I just can’t catch a break…

Oh Reader’s!

Sweet Son of a Pickle! Today’s appointment did not go the way My Man and I had thought it would. The stupid little tumor is back!

However, there is some good news. The tumor is in a different place then the last one. In fact it is most likely the cause of my rib pain. It is smaller than the last one, so it doesn’t seem to be growing as fast. Dr. Read has suggested and we have agreed with him, to try a newish drug called Pazopanib that I will take four times a day. During the clinical trails it was found that it worked best on my type of sarcoma :). It is a very $$$ drug but I just found out that my insurance company ok’d it and I should have it sometime next week.

The drug will hopefully stop the tumor from growing. That is the first goal and if that is all that happens then I am a winner and I will take it for the rest of my life. Second goal is for it to start shrinking them so maybe this pain in my ribs would go away (Dr. Read gave me some pain meds to help with the pain). Right now I am focused on the first goal. I am not sure what all the side effects are but I did read that weight loss was one. Right. Knowing my luck I will gain weight just like I did with chemo!

I will go back in to see Dr. Read after I have been on the drug for at least two weeks. They will take blood and make sure my white blood cell count is good. After I have been on the drug for a month they run another CT scan and hopefully there will be no growth on the tumor(s). I am to keep up my healthy eating and exercise.
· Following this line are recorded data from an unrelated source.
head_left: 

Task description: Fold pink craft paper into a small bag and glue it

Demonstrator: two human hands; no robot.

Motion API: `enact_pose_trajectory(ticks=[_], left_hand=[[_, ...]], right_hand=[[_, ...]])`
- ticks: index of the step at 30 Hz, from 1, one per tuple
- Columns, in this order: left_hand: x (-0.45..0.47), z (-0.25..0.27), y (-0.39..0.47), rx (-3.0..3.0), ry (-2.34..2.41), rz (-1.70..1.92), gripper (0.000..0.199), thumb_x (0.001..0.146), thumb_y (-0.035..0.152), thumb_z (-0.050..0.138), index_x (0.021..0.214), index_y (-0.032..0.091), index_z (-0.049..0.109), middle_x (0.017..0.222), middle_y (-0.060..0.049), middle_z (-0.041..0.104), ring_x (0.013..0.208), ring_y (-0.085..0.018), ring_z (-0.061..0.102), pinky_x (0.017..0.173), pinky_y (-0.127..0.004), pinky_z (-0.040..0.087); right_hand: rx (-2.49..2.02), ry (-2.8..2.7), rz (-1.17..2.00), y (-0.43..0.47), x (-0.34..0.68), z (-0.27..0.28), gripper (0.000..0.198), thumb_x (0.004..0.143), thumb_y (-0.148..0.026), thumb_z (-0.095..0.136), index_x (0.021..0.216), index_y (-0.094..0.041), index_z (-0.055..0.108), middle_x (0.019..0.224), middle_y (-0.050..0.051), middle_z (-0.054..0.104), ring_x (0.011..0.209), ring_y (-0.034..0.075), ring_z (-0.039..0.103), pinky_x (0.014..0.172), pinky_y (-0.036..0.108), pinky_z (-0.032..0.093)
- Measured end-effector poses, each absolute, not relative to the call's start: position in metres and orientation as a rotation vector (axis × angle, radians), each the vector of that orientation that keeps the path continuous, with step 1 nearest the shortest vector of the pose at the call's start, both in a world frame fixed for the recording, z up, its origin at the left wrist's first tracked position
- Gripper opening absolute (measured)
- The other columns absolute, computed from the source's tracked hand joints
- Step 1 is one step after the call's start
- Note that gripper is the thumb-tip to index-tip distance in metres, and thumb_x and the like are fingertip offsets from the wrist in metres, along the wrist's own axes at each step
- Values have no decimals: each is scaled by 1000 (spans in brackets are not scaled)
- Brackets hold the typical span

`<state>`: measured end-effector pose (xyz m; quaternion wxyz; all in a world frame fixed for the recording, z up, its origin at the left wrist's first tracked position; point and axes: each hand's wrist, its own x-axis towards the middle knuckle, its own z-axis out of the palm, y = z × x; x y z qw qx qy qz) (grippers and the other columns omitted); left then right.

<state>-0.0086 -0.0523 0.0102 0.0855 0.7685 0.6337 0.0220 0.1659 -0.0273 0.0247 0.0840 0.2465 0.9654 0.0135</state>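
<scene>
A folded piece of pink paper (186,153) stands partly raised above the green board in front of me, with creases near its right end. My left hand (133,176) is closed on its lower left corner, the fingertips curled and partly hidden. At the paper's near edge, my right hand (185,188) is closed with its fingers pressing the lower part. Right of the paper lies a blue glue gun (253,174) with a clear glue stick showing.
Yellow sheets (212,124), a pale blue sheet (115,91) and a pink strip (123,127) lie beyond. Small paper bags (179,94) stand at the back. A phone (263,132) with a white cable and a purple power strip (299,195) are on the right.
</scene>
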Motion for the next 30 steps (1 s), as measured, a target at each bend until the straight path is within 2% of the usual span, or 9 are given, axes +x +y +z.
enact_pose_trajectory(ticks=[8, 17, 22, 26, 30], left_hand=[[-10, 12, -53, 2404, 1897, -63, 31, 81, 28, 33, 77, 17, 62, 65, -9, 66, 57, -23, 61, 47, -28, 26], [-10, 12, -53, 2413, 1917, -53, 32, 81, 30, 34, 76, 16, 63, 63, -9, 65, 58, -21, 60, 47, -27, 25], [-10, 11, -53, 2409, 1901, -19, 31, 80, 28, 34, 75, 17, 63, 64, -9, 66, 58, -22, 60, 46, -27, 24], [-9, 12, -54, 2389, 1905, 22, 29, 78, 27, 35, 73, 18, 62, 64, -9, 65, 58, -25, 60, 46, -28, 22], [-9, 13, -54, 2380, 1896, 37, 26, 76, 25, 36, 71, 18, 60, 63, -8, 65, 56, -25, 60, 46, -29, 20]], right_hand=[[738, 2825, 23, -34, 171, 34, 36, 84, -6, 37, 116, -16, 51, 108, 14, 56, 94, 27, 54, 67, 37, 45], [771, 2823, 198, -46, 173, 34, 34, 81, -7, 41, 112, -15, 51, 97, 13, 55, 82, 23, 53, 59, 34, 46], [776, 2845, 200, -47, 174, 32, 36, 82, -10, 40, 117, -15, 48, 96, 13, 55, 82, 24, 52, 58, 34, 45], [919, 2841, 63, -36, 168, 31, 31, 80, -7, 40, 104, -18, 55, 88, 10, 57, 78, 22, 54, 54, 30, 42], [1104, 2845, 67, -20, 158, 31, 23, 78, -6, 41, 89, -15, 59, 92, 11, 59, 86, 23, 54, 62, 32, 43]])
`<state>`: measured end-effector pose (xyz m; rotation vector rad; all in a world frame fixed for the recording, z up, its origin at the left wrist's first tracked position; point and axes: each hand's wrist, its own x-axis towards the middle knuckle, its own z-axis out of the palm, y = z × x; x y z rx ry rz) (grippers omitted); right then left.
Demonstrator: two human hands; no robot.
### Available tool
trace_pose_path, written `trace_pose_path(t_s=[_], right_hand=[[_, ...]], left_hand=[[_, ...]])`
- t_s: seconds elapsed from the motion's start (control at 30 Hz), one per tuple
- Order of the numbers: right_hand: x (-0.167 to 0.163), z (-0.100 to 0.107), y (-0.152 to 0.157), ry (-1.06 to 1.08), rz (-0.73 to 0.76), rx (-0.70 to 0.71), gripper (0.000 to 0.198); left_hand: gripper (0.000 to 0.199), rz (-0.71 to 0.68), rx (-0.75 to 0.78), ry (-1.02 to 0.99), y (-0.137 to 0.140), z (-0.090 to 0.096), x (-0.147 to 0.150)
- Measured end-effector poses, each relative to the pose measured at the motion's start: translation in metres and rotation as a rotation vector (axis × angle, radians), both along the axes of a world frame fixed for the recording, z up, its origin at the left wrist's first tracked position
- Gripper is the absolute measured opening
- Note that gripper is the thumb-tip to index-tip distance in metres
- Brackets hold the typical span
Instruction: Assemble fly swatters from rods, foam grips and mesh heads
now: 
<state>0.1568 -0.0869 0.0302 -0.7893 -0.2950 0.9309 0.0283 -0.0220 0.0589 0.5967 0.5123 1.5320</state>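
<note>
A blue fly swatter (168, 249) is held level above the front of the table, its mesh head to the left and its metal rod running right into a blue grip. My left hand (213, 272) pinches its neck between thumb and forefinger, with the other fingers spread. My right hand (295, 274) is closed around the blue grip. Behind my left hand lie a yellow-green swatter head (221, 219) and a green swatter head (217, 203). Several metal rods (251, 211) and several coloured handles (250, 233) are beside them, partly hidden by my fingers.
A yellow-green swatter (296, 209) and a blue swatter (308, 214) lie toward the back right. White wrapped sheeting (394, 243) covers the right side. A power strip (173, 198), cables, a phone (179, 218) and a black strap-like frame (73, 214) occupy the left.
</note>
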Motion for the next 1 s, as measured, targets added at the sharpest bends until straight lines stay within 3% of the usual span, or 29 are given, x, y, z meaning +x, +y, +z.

It could end up that I have a chronic disease (like diabetes) called cancer that I manage by taking a pill four times a day. I would be ok with that.

15 thoughts on “I just can’t catch a break…

  1. I am so sorry Shay, but it sounds like these new little pills might just be the answer to this nasty bugger. You are always in our thoughts and prayers.

  2. I wish I could say “I know how you feel, but I don’t.” I’ve never had to walk the path you’re on, the closest was 61 years ago. You have a lot of good going on in your life right now, so each morning wake up and Focus On The Good, when bad thoughts come do your Yoga Breath and “Focus On The Good.”

  3. I expressed myself over the phone so will not use that word again. When I think of you I see the word STRONG, I think of Justin and Aidan your strength together you can beat anything so let the pills begin their cure. Enjoy your weekend, plant your garden, play with your four legged furry friends and the two legged feather friends. Think positive and you will beat this ugly thing called cancer. You go girl! Love you lots,lots,lots. Momee

  4. WHAT???? NO!!!!! That just isn’t fair…:( Well Shay, if anyone has the gumption and the right attitude it is you. But F*<#!!! Come on universe SHE deserves a break!! Hmmmm…I don't even know whatelse to say right now…I'm pissed off…Booooooo.
    Ok enough of that…you got this and I'm in your corner all the way:)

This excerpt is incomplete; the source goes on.